__Problem details__. All lines from the one containing "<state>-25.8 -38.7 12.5" to the end of the data below are to be returned exactly, both ends included, with nothing added.

Start of Source material

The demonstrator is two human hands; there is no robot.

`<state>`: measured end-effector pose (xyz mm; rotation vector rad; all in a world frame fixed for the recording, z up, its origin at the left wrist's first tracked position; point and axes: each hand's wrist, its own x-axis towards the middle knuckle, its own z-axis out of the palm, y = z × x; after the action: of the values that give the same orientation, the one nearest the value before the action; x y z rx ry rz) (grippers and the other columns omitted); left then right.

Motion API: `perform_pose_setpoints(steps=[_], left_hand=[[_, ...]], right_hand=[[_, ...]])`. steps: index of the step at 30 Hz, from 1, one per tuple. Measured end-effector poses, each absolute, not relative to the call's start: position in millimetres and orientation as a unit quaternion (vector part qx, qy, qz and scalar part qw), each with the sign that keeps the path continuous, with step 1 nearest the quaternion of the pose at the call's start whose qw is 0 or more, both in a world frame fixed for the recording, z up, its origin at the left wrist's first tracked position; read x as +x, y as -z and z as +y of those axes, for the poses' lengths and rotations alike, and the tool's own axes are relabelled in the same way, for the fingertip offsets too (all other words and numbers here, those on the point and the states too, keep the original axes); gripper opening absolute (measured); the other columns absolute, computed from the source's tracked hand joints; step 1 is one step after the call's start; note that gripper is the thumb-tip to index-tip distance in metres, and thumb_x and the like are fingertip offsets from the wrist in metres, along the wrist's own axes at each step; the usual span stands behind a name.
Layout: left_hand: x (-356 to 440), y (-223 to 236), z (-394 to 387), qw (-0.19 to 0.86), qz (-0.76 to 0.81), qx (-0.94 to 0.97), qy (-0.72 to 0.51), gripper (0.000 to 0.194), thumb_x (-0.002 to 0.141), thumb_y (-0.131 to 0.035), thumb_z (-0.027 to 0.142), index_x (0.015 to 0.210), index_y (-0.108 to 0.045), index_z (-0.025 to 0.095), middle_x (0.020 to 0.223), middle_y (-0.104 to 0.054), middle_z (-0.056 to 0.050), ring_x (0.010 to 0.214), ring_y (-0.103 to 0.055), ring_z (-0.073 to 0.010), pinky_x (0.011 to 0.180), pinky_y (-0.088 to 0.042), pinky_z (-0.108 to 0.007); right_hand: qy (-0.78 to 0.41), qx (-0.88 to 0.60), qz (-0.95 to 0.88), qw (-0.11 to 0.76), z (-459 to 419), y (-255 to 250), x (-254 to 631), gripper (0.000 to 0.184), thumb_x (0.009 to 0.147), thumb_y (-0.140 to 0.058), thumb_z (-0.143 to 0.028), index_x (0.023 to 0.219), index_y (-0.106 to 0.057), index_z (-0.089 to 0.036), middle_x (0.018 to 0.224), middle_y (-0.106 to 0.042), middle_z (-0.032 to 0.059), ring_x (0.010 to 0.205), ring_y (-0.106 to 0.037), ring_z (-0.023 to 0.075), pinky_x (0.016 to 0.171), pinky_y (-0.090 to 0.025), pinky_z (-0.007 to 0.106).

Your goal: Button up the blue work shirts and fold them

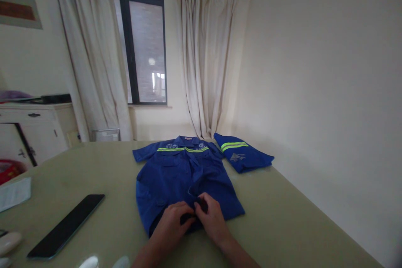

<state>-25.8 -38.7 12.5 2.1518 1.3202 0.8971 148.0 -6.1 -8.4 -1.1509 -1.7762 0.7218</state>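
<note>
A blue short-sleeved work shirt (176, 169) with a yellow-green reflective stripe across the chest lies front side up on the table, its collar pointing away from me. At the bottom hem, my left hand (174, 220) pinches the front edge of the cloth with curled fingers. Right beside it, my right hand (211, 213) is closed on the same front opening, thumb and fingers together. The two hands nearly touch at the fingertips. Whatever button or edge sits between the fingers is too small to make out.
A folded blue garment (248, 155) with a similar stripe lies at the back right, by the wall. On the left are a dark flat tablet-like object (67, 226), a paper sheet (15, 192) and a white rounded object (9, 243). The pale green tabletop (103, 167) carries everything.
</note>
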Motion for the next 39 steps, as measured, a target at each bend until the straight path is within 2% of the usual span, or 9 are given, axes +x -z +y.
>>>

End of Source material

__Response to the task__.
<state>-25.8 -38.7 12.5 2.1518 1.3202 0.8971 148.0 -6.1 -8.4 -1.1509 -1.7762 0.7218</state>
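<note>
A blue short-sleeved work shirt (176, 169) with a yellow-green reflective stripe across the chest lies front side up on the table, its collar pointing away from me. At the bottom hem, my left hand (174, 220) pinches the front edge of the cloth with curled fingers. Right beside it, my right hand (211, 213) is closed on the same front opening, thumb and fingers together. The two hands nearly touch at the fingertips. Whatever button or edge sits between the fingers is too small to make out.
A folded blue garment (248, 155) with a similar stripe lies at the back right, by the wall. On the left are a dark flat tablet-like object (67, 226), a paper sheet (15, 192) and a white rounded object (9, 243). The pale green tabletop (103, 167) carries everything.
</note>
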Motion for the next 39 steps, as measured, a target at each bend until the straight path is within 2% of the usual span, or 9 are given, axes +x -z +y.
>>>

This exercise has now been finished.